Have you ever wished that on your way to regular old summer camp you’d stumbled across a magic door to a world where you could spend the summer learning magic and making friends as strange and nerdy as yourself? If so (or if not but it sounds fun to watch anyway), then Disney’s The Owl House is for you! Yup, I said Disney, possibly about as far away from the cultural gutter as it gets, but this is a show created by very cool, clearly queer-oriented folks who have been allowed to do a bunch of the things they wanted without too much Disnification, and it’s really good.

Luz Noceda’s mother is worried about how much time she spends reading the Good Witch Azura fantasy novel series and living in her imagination rather than learning what her mother sees as useful skills and making real-world friends. When Luz ends up in the principal’s office at school (again) for a book report that involves live snakes and rockets, her mother decides to send her away to Reality Check Summer Camp to learn to balance checkbooks and appreciate public radio. As Luz is waiting for the bus, a tiny owl steals her copy of Azura and she accidentally follows it through a magic door to a place in the Demon Realm called the Boiling Isles. The owl is the magical familiar of a rogue witch called Eda the Owl Lady, who lives with her adopted demon son/pet/sidekick King, an adorable little guy who looks a bit like a fox with a horned dog skull for a head. They live in The Owl House, which is actually itself a house demon called Hooty. Luz becomes Eda’s apprentice, makes friends with witch-kids Willow and Gus, and spends the summer learning how to do magic as a human instead of crunching numbers at camp boring. 
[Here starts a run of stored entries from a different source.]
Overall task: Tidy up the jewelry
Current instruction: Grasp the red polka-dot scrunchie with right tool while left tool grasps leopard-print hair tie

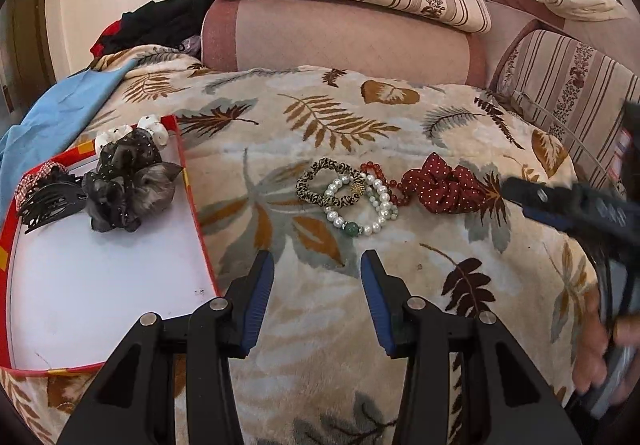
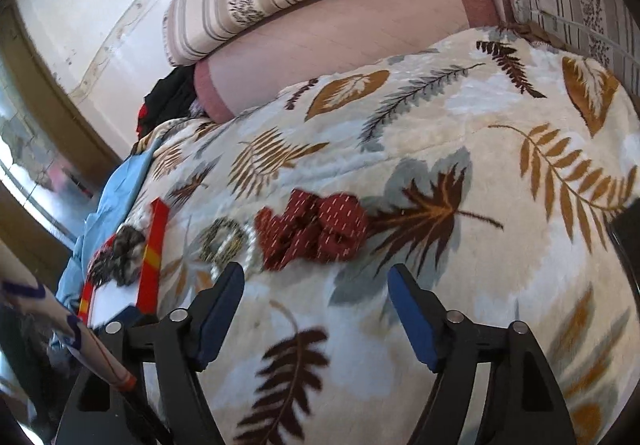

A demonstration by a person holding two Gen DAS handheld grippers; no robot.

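Hovering with jaws apart and empty, the left gripper (image 1: 317,277) faces the pearl bracelets (image 1: 360,205) just ahead on the blanket (image 1: 400,117), probably sorted toward the red-rimmed tray (image 1: 192,197) at its left. From the right wrist, the right gripper (image 2: 316,289), likewise spread and holding nothing, has the red scrunchie (image 2: 312,229) just beyond its tips.

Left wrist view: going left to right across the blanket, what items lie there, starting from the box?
Red-rimmed white box → leopard-print fabric scrunchie → white pearl bead bracelets → red dotted fabric scrunchie → right gripper.
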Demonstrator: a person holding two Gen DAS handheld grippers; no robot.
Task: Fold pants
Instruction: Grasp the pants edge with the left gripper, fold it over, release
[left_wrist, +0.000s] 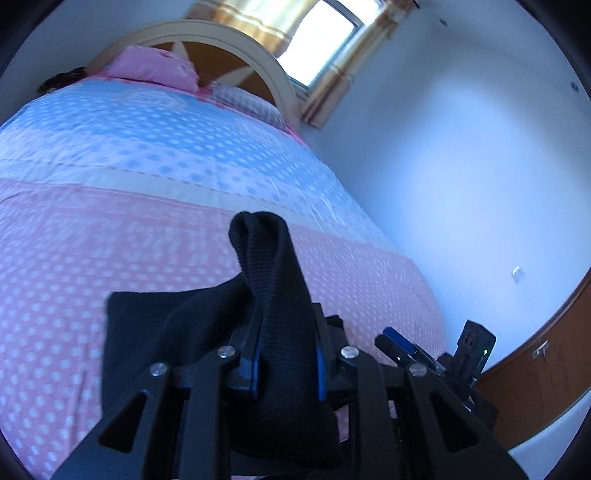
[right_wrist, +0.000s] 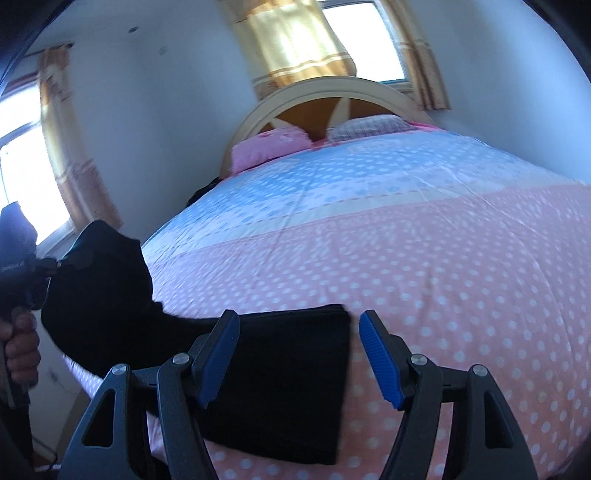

The show’s creator, Dana Terrace, has said that she was initially told that she couldn’t have “any kind of gay storyline among the main characters” but she fought for it and, wonderfully, she won. One of the things I love about the show is that it’s entirely about the characters as people, with queerness, gender, and racial diversity normalized in a way that centers the experience of those characters rather than pandering to the seemingly ubiquitous idea of a viewer who might perceive them as different and need that difference explicitly talked about in order to be able to identify with the story. They’ve also made sure that the voice actors’ identities match their characters, with Luz voiced by Sarah-Nicole Robles, Gus by Isaac Ryan Brown, and Eda’s non-binary school sweetheart Raine voiced by trans/non-binary actor Avi Roque.  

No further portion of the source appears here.